[TASK BRIEF] Retype the whole listing, character for character.

[Opening GIVEN MATERIAL section]

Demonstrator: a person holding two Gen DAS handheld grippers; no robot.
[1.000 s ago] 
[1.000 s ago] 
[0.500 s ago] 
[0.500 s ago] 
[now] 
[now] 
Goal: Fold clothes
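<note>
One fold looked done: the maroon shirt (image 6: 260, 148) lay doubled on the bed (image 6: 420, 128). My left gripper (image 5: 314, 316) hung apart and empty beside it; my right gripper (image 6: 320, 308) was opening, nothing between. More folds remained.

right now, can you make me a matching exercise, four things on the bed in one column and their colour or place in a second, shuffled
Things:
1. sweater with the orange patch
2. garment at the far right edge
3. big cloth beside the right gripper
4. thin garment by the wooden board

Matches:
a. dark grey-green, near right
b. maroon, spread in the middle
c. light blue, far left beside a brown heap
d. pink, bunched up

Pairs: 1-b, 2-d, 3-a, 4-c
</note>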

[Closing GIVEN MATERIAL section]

[ANSWER TO THIS PROBLEM]
Demonstrator: a person holding two Gen DAS handheld grippers; no robot.
[1.000 s ago] 
[1.000 s ago] 
[0.500 s ago] 
[0.500 s ago] 
[now] 
[now] 
Goal: Fold clothes
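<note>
One fold looked done: the maroon shirt (image 6: 260, 148) lay doubled on the bed (image 6: 420, 128). My left gripper (image 5: 314, 316) hung apart and empty beside it; my right gripper (image 6: 320, 308) was opening, nothing between. More folds remained.

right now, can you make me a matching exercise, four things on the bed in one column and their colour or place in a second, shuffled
Things:
1. sweater with the orange patch
2. garment at the far right edge
3. big cloth beside the right gripper
4. thin garment by the wooden board

Matches:
a. dark grey-green, near right
b. maroon, spread in the middle
c. light blue, far left beside a brown heap
d. pink, bunched up

Pairs: 1-b, 2-d, 3-a, 4-c
</note>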

This answer is now finished.